Your goal >> Take the entries below and print only the lines from the one with "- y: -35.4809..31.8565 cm" through the one with "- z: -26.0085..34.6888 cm", exactly as they stand, both ends included.

Data supplied >>
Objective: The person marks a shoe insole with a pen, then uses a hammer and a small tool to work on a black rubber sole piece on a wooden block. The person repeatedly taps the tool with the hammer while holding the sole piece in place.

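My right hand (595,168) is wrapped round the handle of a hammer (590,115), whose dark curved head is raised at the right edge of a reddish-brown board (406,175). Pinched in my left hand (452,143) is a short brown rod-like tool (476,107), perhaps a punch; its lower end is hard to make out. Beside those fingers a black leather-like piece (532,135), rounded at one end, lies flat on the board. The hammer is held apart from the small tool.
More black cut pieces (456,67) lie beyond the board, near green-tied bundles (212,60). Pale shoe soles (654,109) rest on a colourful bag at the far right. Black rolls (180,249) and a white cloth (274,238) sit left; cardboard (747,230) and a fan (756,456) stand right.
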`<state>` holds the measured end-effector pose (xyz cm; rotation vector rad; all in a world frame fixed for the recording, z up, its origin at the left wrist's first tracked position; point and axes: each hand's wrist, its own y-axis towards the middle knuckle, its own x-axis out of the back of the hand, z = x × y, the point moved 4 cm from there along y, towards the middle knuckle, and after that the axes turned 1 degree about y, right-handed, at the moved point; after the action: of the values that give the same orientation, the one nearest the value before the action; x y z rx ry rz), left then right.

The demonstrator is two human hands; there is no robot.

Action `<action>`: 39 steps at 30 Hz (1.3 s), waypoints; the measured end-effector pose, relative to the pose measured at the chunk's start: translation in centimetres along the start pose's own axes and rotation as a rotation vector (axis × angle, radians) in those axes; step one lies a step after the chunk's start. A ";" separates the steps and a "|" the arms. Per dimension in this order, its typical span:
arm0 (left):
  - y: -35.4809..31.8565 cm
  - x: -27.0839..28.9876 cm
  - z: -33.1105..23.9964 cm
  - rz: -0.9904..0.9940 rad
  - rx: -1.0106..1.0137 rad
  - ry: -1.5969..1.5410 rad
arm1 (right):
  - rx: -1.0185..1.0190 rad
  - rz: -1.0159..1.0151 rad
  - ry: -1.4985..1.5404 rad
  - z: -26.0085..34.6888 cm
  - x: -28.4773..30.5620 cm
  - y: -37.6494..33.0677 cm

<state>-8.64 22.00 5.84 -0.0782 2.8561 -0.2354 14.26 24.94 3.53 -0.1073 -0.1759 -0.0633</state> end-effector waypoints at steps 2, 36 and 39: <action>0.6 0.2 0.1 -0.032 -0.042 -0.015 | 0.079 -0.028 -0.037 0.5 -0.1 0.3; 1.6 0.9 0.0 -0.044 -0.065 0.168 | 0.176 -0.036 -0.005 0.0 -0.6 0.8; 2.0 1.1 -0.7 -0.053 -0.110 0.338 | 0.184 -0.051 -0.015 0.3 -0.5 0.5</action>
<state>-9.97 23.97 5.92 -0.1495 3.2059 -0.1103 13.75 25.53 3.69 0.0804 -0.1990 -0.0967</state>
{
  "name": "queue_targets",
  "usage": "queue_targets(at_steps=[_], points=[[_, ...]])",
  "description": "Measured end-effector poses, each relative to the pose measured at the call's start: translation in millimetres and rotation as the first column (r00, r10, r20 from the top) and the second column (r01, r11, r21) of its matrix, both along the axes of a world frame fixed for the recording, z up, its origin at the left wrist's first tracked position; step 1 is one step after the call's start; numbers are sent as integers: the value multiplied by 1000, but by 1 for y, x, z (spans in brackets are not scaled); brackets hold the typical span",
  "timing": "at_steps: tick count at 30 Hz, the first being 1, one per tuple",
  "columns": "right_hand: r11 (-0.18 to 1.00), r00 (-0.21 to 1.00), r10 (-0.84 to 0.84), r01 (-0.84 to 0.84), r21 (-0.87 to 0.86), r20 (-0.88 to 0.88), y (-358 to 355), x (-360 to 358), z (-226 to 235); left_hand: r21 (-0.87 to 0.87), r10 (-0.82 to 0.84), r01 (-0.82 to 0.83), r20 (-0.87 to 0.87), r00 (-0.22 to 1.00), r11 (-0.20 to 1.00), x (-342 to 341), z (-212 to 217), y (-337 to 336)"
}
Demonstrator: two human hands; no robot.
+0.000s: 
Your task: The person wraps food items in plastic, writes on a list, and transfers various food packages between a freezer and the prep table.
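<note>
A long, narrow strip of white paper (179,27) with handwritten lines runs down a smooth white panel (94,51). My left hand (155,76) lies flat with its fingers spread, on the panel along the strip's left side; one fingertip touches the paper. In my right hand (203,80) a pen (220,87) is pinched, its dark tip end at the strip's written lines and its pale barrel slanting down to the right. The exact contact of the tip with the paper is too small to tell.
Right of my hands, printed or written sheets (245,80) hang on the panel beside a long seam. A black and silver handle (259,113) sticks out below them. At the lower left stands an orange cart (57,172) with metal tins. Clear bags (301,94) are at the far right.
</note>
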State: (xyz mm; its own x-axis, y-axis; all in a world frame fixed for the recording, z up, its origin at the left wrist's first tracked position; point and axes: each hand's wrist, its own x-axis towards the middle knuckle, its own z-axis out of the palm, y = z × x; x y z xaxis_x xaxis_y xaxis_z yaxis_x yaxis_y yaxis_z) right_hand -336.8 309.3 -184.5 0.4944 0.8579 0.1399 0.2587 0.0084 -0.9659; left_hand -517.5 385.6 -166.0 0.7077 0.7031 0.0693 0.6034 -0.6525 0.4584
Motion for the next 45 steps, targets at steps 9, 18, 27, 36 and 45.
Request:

Answer section >>
  - y: -35.4809..31.8565 cm
  - x: -27.0839..28.9876 cm
  - z: -33.1105..23.9964 cm
  - rz: -0.9904..0.9940 rad
  - rx: -1.0106..1.0137 rad
  - ry: -1.5969..1.5410 rad
arm1 (right):
  - rx: -1.0185..1.0190 rad
  - rz: -1.0159..1.0151 rad
  - ry: -1.4985..1.5404 rad
  - z: -26.0085..34.6888 cm

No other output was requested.